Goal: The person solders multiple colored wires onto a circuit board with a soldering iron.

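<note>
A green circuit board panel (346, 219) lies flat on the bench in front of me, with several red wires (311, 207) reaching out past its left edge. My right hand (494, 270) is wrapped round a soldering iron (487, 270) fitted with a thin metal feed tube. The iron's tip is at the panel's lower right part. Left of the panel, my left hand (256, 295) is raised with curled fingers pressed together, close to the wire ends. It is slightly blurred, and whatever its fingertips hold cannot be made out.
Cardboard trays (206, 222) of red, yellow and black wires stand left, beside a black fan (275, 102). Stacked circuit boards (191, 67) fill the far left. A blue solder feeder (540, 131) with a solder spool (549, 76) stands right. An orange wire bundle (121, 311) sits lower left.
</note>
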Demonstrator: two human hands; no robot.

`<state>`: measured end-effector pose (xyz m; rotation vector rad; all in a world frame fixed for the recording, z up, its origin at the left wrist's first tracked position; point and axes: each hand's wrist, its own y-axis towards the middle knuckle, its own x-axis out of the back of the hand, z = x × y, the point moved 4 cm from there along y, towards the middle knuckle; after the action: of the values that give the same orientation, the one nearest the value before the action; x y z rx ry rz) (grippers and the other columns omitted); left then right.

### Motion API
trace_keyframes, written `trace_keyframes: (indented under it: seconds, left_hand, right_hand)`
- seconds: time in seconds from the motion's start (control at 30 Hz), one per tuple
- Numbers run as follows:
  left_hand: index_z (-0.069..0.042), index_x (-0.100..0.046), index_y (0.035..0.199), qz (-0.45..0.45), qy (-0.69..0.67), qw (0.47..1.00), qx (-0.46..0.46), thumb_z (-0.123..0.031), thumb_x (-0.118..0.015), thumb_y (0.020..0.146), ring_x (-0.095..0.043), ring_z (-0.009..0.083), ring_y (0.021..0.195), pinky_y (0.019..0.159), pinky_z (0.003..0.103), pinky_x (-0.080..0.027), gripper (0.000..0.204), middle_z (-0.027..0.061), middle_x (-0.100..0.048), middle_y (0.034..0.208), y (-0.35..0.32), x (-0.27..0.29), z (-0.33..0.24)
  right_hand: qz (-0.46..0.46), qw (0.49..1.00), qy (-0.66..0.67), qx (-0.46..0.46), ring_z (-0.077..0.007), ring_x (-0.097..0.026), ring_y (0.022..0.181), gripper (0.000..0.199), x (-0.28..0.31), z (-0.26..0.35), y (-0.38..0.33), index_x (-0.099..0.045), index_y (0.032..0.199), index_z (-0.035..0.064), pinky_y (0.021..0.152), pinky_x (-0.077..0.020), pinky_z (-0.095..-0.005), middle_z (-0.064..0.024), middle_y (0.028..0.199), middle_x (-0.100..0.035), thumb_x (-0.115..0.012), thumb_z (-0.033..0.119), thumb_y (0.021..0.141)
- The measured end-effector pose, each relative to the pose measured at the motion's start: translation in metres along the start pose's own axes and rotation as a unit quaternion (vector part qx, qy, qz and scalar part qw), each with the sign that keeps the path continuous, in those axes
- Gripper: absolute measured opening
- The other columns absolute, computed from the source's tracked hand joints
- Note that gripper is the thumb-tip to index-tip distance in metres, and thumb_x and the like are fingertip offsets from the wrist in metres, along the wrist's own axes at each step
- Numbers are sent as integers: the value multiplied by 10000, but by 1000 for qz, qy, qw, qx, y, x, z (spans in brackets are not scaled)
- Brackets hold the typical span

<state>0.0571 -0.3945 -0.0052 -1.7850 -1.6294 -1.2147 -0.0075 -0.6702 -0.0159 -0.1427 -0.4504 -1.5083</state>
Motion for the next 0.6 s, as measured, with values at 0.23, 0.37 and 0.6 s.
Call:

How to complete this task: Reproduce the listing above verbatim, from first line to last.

Solution below:
Goal: The person solders multiple colored wires onto a circuit board with a soldering iron.

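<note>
A green circuit board panel (346, 219) lies flat on the bench in front of me, with several red wires (311, 207) reaching out past its left edge. My right hand (494, 270) is wrapped round a soldering iron (487, 270) fitted with a thin metal feed tube. The iron's tip is at the panel's lower right part. Left of the panel, my left hand (256, 295) is raised with curled fingers pressed together, close to the wire ends. It is slightly blurred, and whatever its fingertips hold cannot be made out.
Cardboard trays (206, 222) of red, yellow and black wires stand left, beside a black fan (275, 102). Stacked circuit boards (191, 67) fill the far left. A blue solder feeder (540, 131) with a solder spool (549, 76) stands right. An orange wire bundle (121, 311) sits lower left.
</note>
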Demonstrator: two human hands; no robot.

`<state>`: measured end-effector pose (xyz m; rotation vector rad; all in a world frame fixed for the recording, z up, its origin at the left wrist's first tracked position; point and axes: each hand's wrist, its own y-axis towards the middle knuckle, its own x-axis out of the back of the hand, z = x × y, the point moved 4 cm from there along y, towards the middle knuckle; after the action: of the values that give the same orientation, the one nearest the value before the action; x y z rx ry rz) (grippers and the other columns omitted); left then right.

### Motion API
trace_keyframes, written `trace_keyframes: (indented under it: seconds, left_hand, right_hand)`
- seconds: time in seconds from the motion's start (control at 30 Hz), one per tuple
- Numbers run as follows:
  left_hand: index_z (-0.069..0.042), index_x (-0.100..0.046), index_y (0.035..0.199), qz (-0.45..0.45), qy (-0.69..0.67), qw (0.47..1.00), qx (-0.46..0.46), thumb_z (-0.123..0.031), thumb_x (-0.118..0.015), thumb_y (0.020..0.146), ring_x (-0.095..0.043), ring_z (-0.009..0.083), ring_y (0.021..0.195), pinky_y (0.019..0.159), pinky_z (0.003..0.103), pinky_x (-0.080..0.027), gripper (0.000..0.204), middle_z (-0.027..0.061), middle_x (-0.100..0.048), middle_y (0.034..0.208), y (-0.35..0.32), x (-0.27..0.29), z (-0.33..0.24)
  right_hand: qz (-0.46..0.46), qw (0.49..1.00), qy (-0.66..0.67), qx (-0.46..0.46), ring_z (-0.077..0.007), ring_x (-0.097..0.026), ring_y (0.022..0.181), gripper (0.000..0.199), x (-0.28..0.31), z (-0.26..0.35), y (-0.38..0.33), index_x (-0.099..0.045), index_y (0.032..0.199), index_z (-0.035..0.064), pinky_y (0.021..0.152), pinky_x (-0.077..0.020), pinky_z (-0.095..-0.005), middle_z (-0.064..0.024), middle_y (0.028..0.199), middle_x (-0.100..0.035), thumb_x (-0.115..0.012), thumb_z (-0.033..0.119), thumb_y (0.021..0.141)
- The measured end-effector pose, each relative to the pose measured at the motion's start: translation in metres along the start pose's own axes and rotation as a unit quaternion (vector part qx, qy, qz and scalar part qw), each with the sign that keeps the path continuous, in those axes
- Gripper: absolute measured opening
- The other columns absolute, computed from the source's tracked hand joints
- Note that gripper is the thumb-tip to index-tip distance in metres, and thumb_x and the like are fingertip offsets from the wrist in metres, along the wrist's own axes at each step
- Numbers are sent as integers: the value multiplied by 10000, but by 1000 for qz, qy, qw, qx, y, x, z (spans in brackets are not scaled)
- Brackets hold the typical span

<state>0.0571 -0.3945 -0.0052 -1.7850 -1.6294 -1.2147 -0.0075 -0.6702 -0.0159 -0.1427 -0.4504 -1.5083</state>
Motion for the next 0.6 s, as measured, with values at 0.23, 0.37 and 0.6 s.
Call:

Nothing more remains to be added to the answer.